Bitácora del directorPascal Beltrán del Río |
| 23 Feb 2023 - 08:34hrs
La diplomacia mexicana sufre una suerte de esquizofrenia, como lo muestran sus posturas contradictorias en los casos de Perú y Nicaragua.
Por distintos motivos, ambos países han dado de qué hablar en meses recientes.
En Perú, su presidente Pedro Castillo intentó dar un golpe de Estado, el 7 de diciembre pasado, anunciando el establecimiento de un gobierno de excepción, la disolución del Congreso, el mandato por decretos y el toque de queda.

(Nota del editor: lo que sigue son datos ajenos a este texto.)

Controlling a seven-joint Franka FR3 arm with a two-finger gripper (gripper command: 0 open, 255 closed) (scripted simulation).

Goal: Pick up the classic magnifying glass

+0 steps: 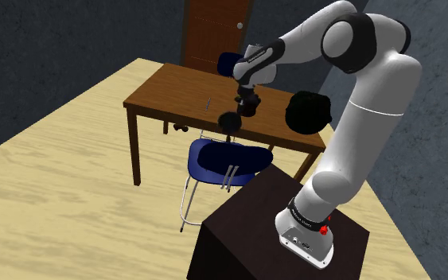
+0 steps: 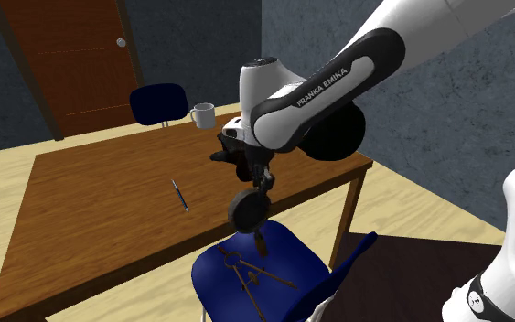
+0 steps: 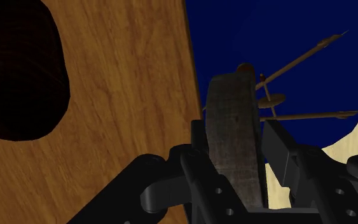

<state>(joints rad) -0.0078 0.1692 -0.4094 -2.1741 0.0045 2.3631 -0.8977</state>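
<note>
I am seeing the gripper (image 2: pixel 261 180) clenching on the classic magnifying glass (image 2: pixel 246 210). In the wrist view both fingers (image 3: pixel 279 143) are pressing the dark rim of the lens, which is showing edge-on between them. The glass is hanging in the air clear of everything below, lens up at the fingers. Its long axis is running close to vertical, and the short brown handle is pointing down and away from the hand.

It is hovering right at the edge of the wooden table (image 2: pixel 91 210), above the blue chair (image 2: pixel 287 252). A drawing compass (image 2: pixel 251 274) is lying on that seat. On the tabletop a pen (image 2: pixel 180 195) is resting near the middle, a white mug (image 2: pixel 203 115) is standing at the far edge, and a black rounded lump (image 1: pixel 308 111) is sitting near the arm.
</note>
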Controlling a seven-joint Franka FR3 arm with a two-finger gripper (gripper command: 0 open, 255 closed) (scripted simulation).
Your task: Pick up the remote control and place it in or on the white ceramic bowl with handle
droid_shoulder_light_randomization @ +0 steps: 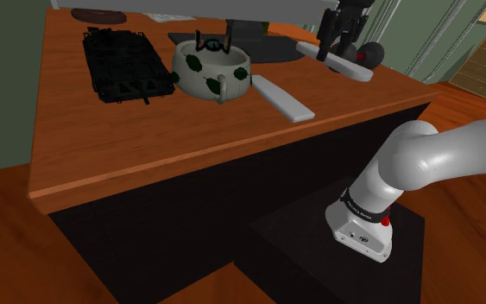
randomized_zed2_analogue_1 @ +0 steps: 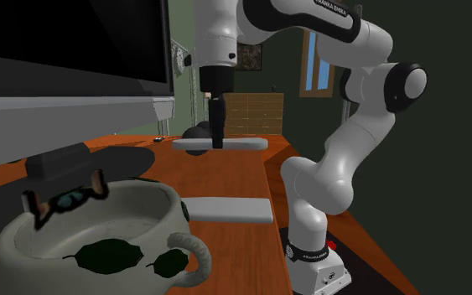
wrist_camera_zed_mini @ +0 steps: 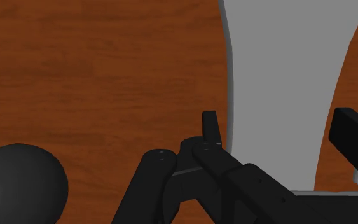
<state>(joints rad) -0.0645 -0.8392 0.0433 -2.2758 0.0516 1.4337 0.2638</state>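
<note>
One spotted bowl (droid_shoulder_light_randomization: 224, 71), handled; small dark object (droid_shoulder_light_randomization: 208, 43) inside

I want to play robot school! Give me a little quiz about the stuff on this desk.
1. True or false: the bowl has a handle.
2. The gripper is right over: A the bowl, B the long grey remote, C a teddy?
3. Fill in: the flat slab lying beside the bowl is ___.
Key: 1 true; 2 B; 3 white.
</note>
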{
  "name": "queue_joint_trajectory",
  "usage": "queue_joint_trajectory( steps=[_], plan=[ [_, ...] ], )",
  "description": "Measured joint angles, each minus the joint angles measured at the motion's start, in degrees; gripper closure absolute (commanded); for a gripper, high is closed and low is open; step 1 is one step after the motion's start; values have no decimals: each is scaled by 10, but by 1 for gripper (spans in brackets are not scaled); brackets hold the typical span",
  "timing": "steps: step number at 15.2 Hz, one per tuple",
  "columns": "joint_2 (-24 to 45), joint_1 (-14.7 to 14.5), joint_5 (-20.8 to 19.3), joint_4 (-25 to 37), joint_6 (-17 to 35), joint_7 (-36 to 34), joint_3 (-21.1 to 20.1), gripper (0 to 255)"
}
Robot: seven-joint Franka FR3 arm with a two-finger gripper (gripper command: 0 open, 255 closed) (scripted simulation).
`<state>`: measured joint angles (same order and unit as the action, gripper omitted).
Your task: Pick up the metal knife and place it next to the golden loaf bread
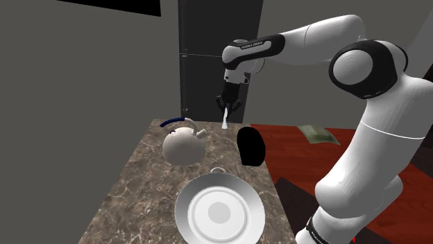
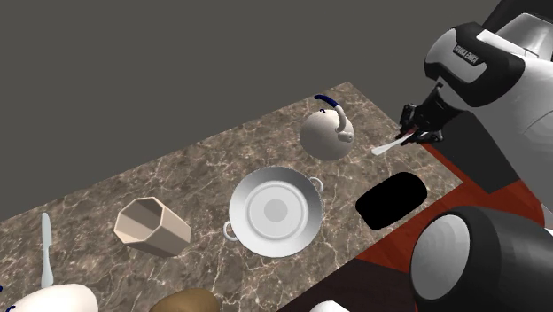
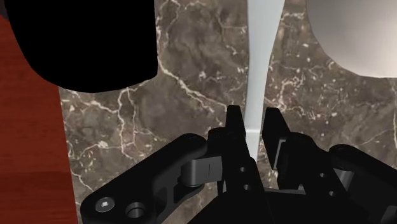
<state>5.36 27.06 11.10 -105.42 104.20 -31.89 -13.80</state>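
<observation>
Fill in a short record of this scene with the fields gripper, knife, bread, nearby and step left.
gripper: black gripper, shut on the knife
knife: pale knife, clasped at one end, over the marble counter
bread: brown loaf, at the second exterior view's lower edge, far from the knife
nearby: white kettle, round silver dish
step left: carry the knife to the loaf

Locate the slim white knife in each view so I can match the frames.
Shoulder view: upper middle, the slim white knife hangs from the black gripper over the brown marble counter's far edge.
Second exterior view: upper right, the knife pokes left from the gripper.
Wrist view: the knife is clasped in the gripper, running straight ahead.
Shared landmark: round white kettle with dark-blue handle, beside the knife.
</observation>
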Motion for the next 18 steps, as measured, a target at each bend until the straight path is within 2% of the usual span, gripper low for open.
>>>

Castillo no se salió con la suya, pues fue apresado y está siendo enjuiciado, pero el gobierno mexicano lo sigue considerando el presidente legítimo del país sudamericano, al grado de que se ha rehusado a entregar a Perú la presidencia pro témpore de la Alianza del Pacífico, pese a que los peruanos tienen una presidenta sustituta, compañera de partido de Castillo, designada por el Congreso mediante un proceso constitucional.
Si el autor de la fallida asonada hubiese sido un político de derecha, en condiciones idénticas, ya nos podemos imaginar lo que estaría diciendo López Obrador, pero a los amigos se les perdona todo. Y hasta se intenta confundir, haciendo creer que las cosas fueron al revés, es decir, que Castillo no es el golpista, sino que fue derrocado.
Lo que gobierno mexicano critica de Perú, eso y más lo tolera de Nicaragua. El autócrata de ese país, el exguerrillero Daniel Ortega, ha violado todos los principios democráticos, encarcelando a decenas de opositores y a cualquiera que disienta de sus políticas, incluyendo a quienes tuvieron la osadía de querer enfrentarlo en la pasada contienda electoral –cuando se reeligió por cuarta ocasión– e incluso a un prelado de la iglesia Católica, el obispo Rolando Álvarez.
Ante la presión internacional por los presos políticos, Ortega tomó una decisión no menos indignante: mandar más de 200 de ellos al exilio, a Estados Unidos, y quitarles la nacionalidad nicaragüense, misma medida que aplicó a cerca de un centenar de disidentes que habían salido del país por cuenta propia, entre ellos el escritor Sergio Ramírez.
El martes pasado, le preguntaron a López Obrador cuál era su posición sobre estos hechos, dado que el gobierno mexicano había permanecido en silencio, a diferencia de los de Chile y Colombia, que también son de signo izquierdista, cuyos presidentes –Gabriel Boric y Gustavo Petro, respectivamente– han condenado en días recientes a Ortega, cada cual a su manera.
“Vamos a desayunar”, replicó el tabasqueño, dando por terminada su conferencia, como si le hubieran contado un chiste.
Ayer, ya sin pregunta de por medio, se animó a hablar del tema, pero lo planteó en términos de lo triste que le parecía que el movimiento sandinista se hubiera dividido, como si ése fuera el principal problema que vive Nicaragua.
El mandatario le dio la vuelta a nuevos cuestionamientos sobre si se violan los derechos humanos en Nicaragua e hizo pública una carta que dice que envió en diciembre pasado a Daniel Ortega –y que no ha recibido respuesta–, en la que le preguntó por la salud de Dora María Téllez, también exguerrillera sandinista, a quien el régimen nicaragüense había apresado.
No hay en la misiva reclamos por la evidente represión que ejerce el gobierno de Ortega, lo cual sería normal, teniendo en cuenta que López Obrador ha acusado de eso mismo al gobierno peruano. Sólo hay la petición de “recibir a la señora Téllez en México, evitando fines propagandísticos”.
Y por si el dictador se hubiera pensado otra cosa y para que no fuera a enojárse, el Presidente le aclaró: “También le expreso que en ningún momento nos prestaríamos a ser usados en una campaña contra Nicaragua y su gobierno, alentada por intereses ajenos a los de nuestros pueblos”.
Ahí están, muy claras, las dos varas de la política exterior mexicana: una para los aliados ideológicos y otra para quienes no comparten la nostalgia por los tiempos de la lucha armada en América Latina.